The Research Questions:

  1. Does providing financial incentives (voucher for institutional delivery and voucher for transport to access antenatal, delivery and postnatal services) increase institutional delivery (in public, private not for profit or private for profit facilities)?
  2. Does providing financial incentives (voucher for institutional delivery and voucher for transport for antenatal, delivery and postnatal services) increase attendance of antenatal and postnatal care services?

Key findings:

There was an increased up take of antenatal, delivery and postnatal services. It created earnings for transporters, motivated health workers and improved availability of medical supplies. It also increased community awareness about maternal health and gained active support from the community leaders. The incremental costs per additional delivery and PNC attendance were US$23.9 and US$7.6 respectively. The cost per women transported was US$4.6. Cost-effectiveness analysis comparing the status quo and the Schemes   most conservative effectiveness estimates revealed favourable cost effectiveness ratios. The Scheme had an incremental cost-effectiveness ratio per DALY averted of US$302 and per death averted of US$20756.

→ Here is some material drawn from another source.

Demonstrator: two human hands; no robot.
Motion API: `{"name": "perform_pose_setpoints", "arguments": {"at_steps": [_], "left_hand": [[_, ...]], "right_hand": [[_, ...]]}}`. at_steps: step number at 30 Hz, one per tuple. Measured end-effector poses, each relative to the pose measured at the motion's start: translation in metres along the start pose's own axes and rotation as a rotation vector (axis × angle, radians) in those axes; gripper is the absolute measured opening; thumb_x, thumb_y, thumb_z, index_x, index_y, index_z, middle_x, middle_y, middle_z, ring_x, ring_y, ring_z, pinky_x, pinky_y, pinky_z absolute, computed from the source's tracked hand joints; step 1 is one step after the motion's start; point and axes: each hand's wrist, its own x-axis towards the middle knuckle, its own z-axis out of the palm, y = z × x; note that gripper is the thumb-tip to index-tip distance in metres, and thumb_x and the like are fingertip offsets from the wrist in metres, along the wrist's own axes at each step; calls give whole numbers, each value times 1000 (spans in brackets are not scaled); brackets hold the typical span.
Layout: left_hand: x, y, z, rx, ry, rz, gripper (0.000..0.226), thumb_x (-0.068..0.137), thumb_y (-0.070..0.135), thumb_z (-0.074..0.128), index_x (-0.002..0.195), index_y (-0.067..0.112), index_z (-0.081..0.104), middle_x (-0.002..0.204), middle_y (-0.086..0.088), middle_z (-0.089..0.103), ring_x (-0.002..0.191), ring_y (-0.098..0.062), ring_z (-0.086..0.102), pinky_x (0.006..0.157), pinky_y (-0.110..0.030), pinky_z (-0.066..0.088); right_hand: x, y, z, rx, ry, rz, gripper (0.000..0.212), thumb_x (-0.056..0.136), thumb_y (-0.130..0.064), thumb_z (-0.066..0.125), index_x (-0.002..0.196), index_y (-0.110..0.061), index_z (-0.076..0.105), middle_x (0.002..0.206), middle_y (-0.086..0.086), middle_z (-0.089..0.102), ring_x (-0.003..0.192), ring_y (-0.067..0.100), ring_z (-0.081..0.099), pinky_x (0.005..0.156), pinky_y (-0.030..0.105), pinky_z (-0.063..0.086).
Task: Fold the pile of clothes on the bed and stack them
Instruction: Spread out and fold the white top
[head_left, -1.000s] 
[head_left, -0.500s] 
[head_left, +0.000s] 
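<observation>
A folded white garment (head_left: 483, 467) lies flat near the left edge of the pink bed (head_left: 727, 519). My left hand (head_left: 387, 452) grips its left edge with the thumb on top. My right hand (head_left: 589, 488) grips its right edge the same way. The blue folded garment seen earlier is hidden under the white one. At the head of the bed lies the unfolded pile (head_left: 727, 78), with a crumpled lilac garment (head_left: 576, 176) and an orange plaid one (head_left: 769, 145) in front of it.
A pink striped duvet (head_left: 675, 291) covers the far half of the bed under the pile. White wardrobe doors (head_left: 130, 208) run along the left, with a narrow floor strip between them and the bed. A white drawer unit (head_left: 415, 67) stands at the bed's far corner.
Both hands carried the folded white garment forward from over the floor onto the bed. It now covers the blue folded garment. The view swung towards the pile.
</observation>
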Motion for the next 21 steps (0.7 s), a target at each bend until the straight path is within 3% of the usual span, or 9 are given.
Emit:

Based on the findings from this study, the following are recommended:

  • Payment of health workers should be increased by introducing a component that is linked to performance, which may provide an incentive for improving the efficiency and quality of services.
  • To sustain the initiative, we recommend that districts should work with development partners to promote the economic empowerment of communities through income generating initiatives so that they can contribute to the financing of transport for maternal health services and to buying the requirements needed during delivery.
  • Districts should work with the ministry of Health to ensure that health facilities are equipped with the necessary infrastructure, equipment, drugs, supplies and transport for referral cases.